Forum Discussion
Formula challenge: re-shape and cleanup
At that point I think it's still do-able but maybe not worth the trouble. I'd still ignore blanks with TOCOL, then I think it comes down to writing logic. I'd use the @ to identify complete records.
Text - Keep
Text - Keep
@ - Keep
Text - Drop
Text - Drop
Text - Keep
Text - Keep
@ - Keep
The attached shows alternative points within the calculation at which one may choose to apply the Bellman filter. I also tests for blank rows (as it would for repeat headers) and removes them with FILTER rather than using the setting within TOCOL.
[Note: the formula is still vulnerable to error if all 3 email addresses are missing from any given row]
- Patrick2788Jun 06, 2022Silver Contributor
As for your idea couldn't you take AlumniCol (i.e. after TOCOL and FILTER <>"" were applied) and then :
s, SEQUENCE(ROWS(AlumniCol)),
EmailRows, s*ISNUMBER(SEARCH("@",AlumniCol)),
validRows, (XMATCH(s,EmailRows,1)-s<3),
validAddress, FILTER(AlumniCol, validRows)I tried something similar with:
=LET(arr,TOCOL(alumni,1,1),MAP(arr,LAMBDA(x,IF(ISNUMBER(SEARCH("@",x)),XMATCH(x,arr),0))))Excel crunched for several seconds then returned a 0. No CPU/Memory spike, Excel just could not calculate it.
- mtarlerJun 06, 2022Silver ContributorOK so first i would suggest your step 3 could be simply FILTER <>0
NEXT i would suggest the excel team add a ReverseArray(). Ideally it could be flip vertical, horizontal or both.
Then, I would suggest after TOCOL and FILTER <>"", then ReverseArray(rows) so then you could use SCAN to easily pull out email, +1, +2 ...
validAddress, SCAN(0,rArray, LAMBDA(acc, val, IF( ISNUMBER(SEARCH("@",rArray)),3, MAX(acc,0)))
Then you could ReverseArray( FILTER(rArray, validAddress) )
As for your idea couldn't you take AlumniCol (i.e. after TOCOL and FILTER <>"" were applied) and then :
s, SEQUENCE(ROWS(AlumniCol)),
EmailRows, s*ISNUMBER(SEARCH("@",AlumniCol)),
validRows, (XMATCH(s,EmailRows,1)-s<3),
validAddress, FILTER(AlumniCol, validRows) - Patrick2788Jun 06, 2022Silver Contributor
I think your solution is excellent and the best for dealing with missing email addresses. I've put some thought into a solution that could deal with 3 missing email addresses in a row. Theoretically, I think it's possible (This is for a solution that would drop records without email addresses).
Here's how I step through it:
1. Convert the alumni range to a column with TOCOL and opt to ignore blanks
2. Obtain the row positions of elements in the array containing "@", return 0 if no "@" found
3. Sort the array, obtain unique values and drop the first element (the 0)

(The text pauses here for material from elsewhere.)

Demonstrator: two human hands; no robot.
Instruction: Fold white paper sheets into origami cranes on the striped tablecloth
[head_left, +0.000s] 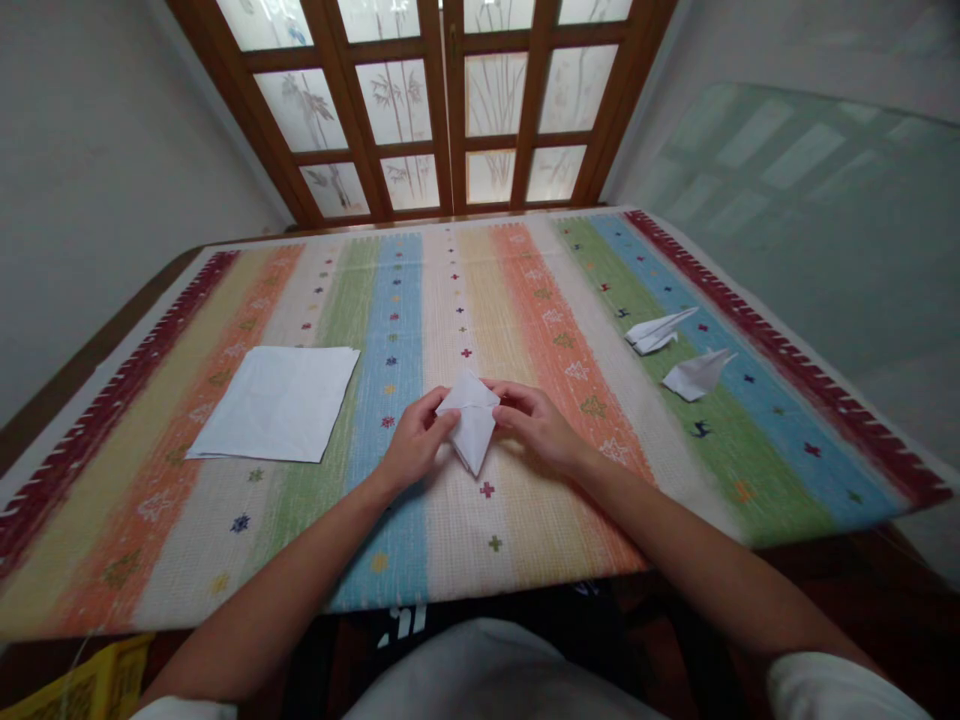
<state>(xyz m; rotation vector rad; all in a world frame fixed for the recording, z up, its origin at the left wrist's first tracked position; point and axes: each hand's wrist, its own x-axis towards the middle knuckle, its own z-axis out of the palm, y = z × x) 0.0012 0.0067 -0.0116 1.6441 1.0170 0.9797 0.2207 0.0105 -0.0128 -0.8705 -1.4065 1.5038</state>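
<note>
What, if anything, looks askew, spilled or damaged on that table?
Nothing looks spilled or damaged. Only the paper stack at left is slightly askew: its sheets are not quite flush at the corners. The left hand and right hand hold a folded paper between them.

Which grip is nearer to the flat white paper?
Left. The left grip sits right of the flat white paper, apart from it; the right grip is farther right, holding the right side of the folded paper.

Free: cloth (436, 290) beyond hands (414, 438); obstacles: paper stack (279, 405) left; cranes (697, 377) right
</note>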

4. Subtract {0,1,2} from the array to obtain a matrix of row positions (name, job, email) of valid records. Convert matrix to a column.
5. Feed the row positions to INDEX and proceed with the rest of the formula (Split names, etc).
The biggest obstacle I've found to making this work is not being able to obtain the row positions of elements containing "@" from the array returned by =TOCOL(alumni,1,1). For example,
=BYROW(TOCOL(alumni,1,1),LAMBDA(row,ROW(row)))
Additionally, if I was able to obtain all the row positions to pull from TOCOL(alumni,1,1), there's no guarantee INDEX would be able to return the results.